The data that follows is to be copied exactly, with each image removed.

======== Information provided ========

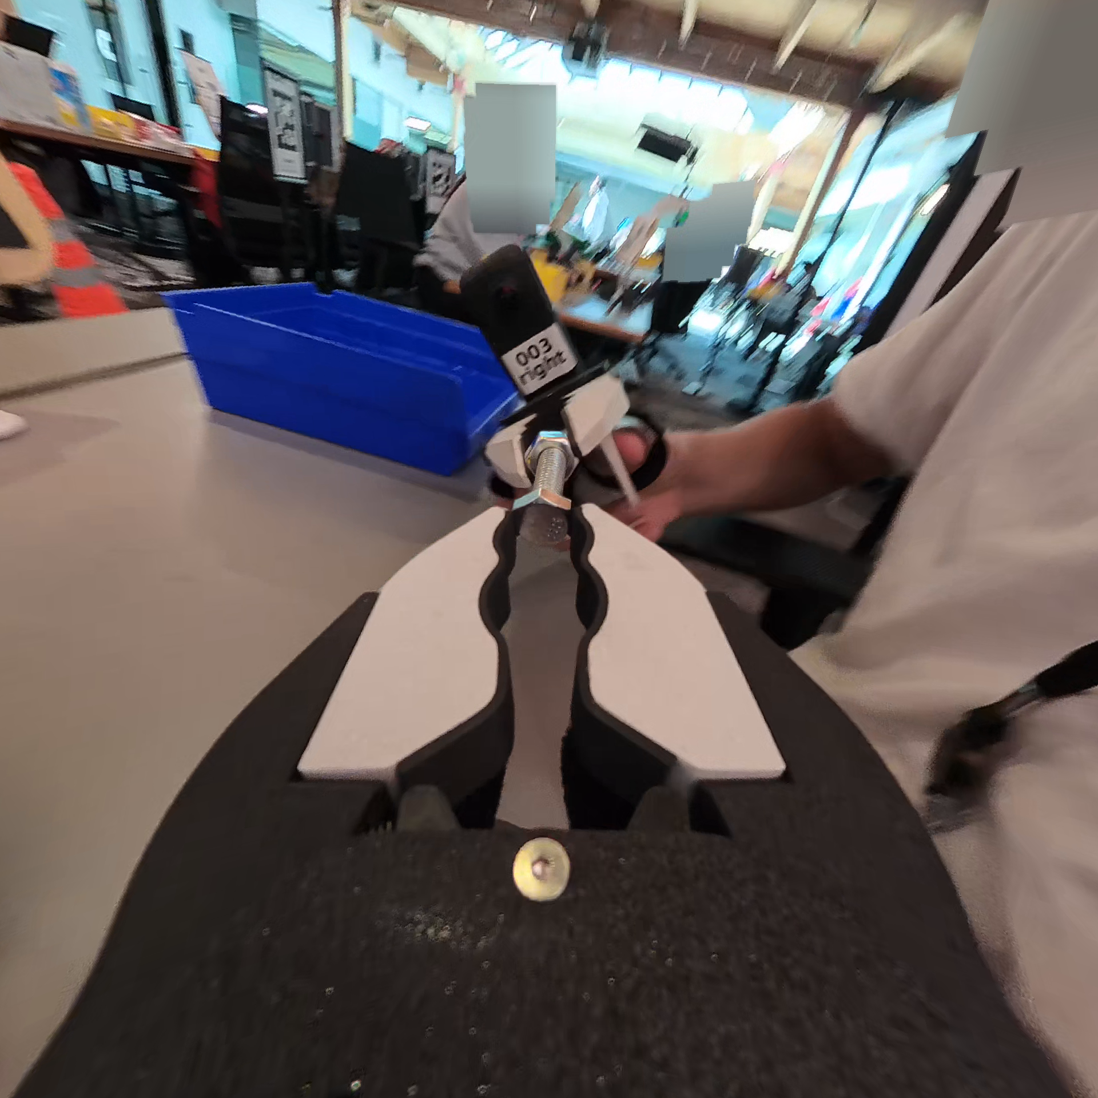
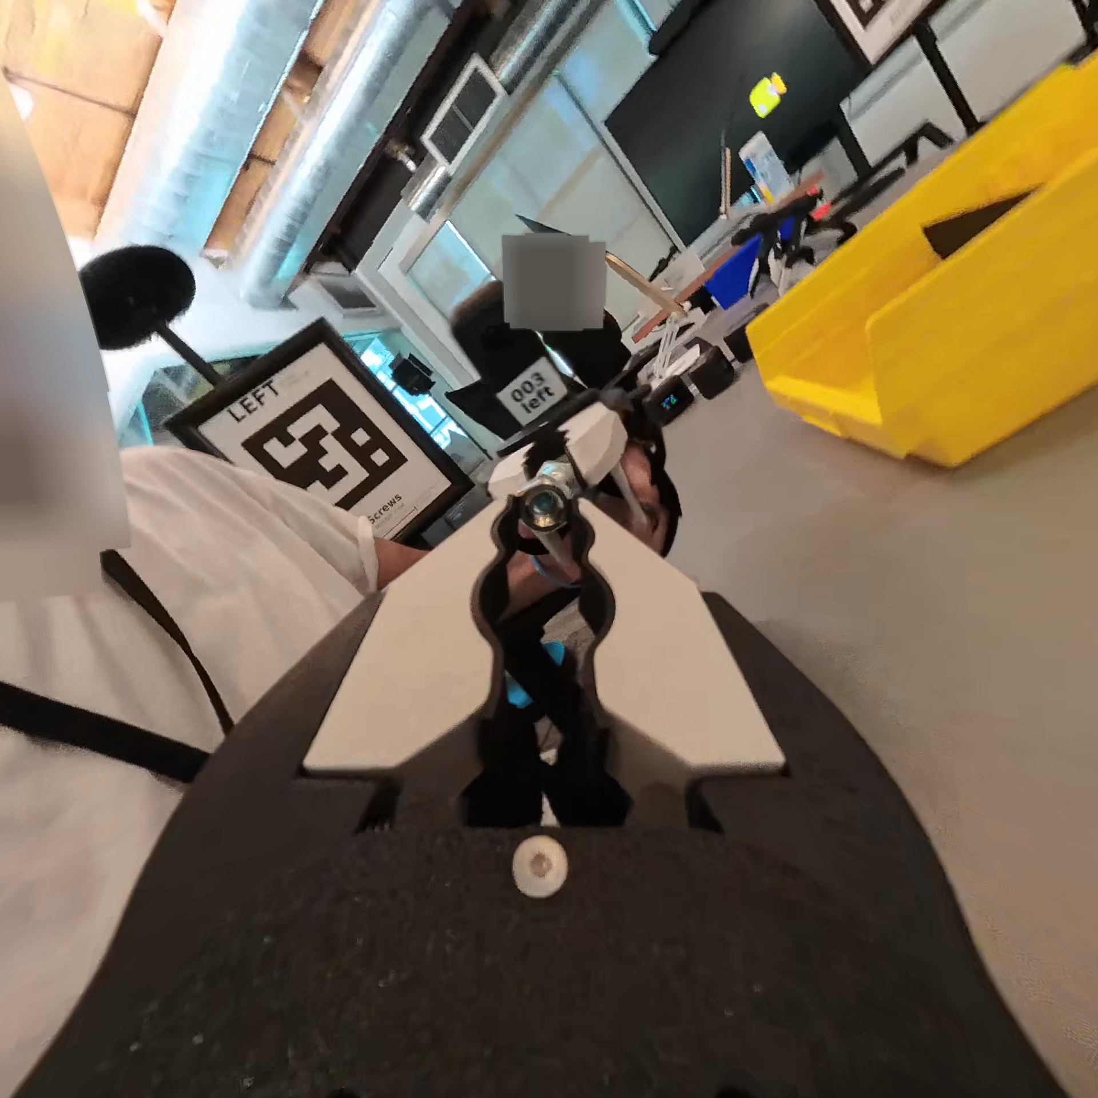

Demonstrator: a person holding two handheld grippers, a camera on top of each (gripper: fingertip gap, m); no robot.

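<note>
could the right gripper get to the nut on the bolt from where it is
Probably yes. The right gripper already closes around the nut end of the bolt, while the left gripper clamps the head end. Nothing sits between them.

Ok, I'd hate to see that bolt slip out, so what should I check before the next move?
1. Left claw shut on the head end of the bolt: ok.
2. Right claw shut on the nut at the threaded end: ok.
3. Bolt running straight from one claw to the other: ok.
4. How far the nut is threaded on: cannot tell.
5. Blue bin and yellow bin apart from both claws: ok.
</note>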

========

» **Exercise solution**
Demonstrator: a person holding two handheld grippers, a camera on top of each (gripper: fingertip gap, m); no robot.

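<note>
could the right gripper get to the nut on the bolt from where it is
Probably yes. The right gripper already closes around the nut end of the bolt, while the left gripper clamps the head end. Nothing sits between them.

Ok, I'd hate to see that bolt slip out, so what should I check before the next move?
1. Left claw shut on the head end of the bolt: ok.
2. Right claw shut on the nut at the threaded end: ok.
3. Bolt running straight from one claw to the other: ok.
4. How far the nut is threaded on: cannot tell.
5. Blue bin and yellow bin apart from both claws: ok.
</note>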

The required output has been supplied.